Common everyday objects were utilized in ‘Incommunicado’ as well as ‘Homebound’ and ‘Short Space’. Her sensitivity to various chromatic properties of objects affects the viewer in 2 stages. First, when they encounter it, and second, upon closer inspection – where their perception subsequently morphs into something unfamiliar.

Incommunicado, 1993

In ‘Incommunicado’, the base of an infant’s cot was replaced with knives which resemble a cheese grater. The idea of presence and absence is dealt with here as we feel the presence of the infant in the room although the emptiness of the cot suggests otherewise. This disrupts the viewer’s initial idea of a safe surrounding since the notion of a baby being sliced by the wire is a potentially threatening one.

Homebound, 2000

Through the use of a variety of household appliances in ‘Homebound’, she conveys the similar idea of disrupting the traditional of home as a place of nurturing. She allows electricity to course through the objects and this thermicity brings out a sense of perilousness. This parallels her vision of “challenging one’s assumptions of the world” and how we should not accept everything at face value. By taking something as recognizable as an infant’s cot or household appliances, Hatoum effectively transforms “something familiar into something uncanny” as she hopes for us to delve deeper into the surroundings we live in.

Thermicity is a predominant theme in her work. As aforementioned, the electricity coursing through ‘Homebound’ brings about an unsettling feeling. Especially with the penetrating buzzing sound, it seems as though it’s going to explode any minute which in turn conveys a sense of danger.

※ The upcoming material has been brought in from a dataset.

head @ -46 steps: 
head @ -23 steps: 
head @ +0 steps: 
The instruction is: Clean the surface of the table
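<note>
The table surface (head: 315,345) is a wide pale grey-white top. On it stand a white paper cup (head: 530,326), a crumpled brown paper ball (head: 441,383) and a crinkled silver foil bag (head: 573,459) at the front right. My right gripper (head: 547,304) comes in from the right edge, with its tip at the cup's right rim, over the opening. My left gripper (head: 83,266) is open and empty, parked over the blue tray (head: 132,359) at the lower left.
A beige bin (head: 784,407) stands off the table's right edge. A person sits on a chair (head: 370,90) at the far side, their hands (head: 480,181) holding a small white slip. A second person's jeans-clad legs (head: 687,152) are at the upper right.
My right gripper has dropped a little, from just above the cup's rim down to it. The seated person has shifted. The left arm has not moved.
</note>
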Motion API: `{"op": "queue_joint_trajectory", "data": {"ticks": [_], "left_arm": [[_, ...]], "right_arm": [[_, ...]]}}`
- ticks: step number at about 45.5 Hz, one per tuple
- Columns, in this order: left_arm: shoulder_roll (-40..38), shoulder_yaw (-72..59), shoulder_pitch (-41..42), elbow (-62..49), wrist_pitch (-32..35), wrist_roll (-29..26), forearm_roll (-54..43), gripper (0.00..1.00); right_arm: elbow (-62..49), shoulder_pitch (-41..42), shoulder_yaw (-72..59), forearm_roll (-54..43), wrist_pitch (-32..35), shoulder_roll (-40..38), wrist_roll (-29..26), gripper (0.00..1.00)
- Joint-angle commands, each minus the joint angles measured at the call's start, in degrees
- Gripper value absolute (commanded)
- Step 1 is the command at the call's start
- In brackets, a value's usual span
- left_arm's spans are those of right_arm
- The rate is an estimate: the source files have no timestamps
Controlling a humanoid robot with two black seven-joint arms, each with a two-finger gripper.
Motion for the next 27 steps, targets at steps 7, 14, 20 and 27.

Yet, the red, hot, pulsating energy is so alluring, we are drawn to it. Like how “moths are drawn towards light, yet they disintegrate when they reach it”. The buzzing in ‘Homebound’ (a result of an amplification of electrical current) suggests the similar idea of disintegration. She deftly brings out the sense of beauty amidst danger through her work. The viewer is left to reconcile the apparent danger he/she is in and beauty that co-exists in this world that should not be taken for granted.

Hot Spot, 2009

The recurring themes of fragility and vulnerability stem from her tumultuous background of being exiled from her country. Although dealings with the state of exile and instability aren’t “issues [Hatoum] would like to address directly”, they surface in her choice of materials, such as household objects, metal and cables which convey the instability of the environment we reside in.

Mona Hatoum’s choice of materials and usage of space in dealing with the human condition are unlike any other artist as they utilize her personal experiences to elevate her art to an all-new social level. Her employment of New Media is a commendable one as it allows her to deal with a variety of issues in an engaging way.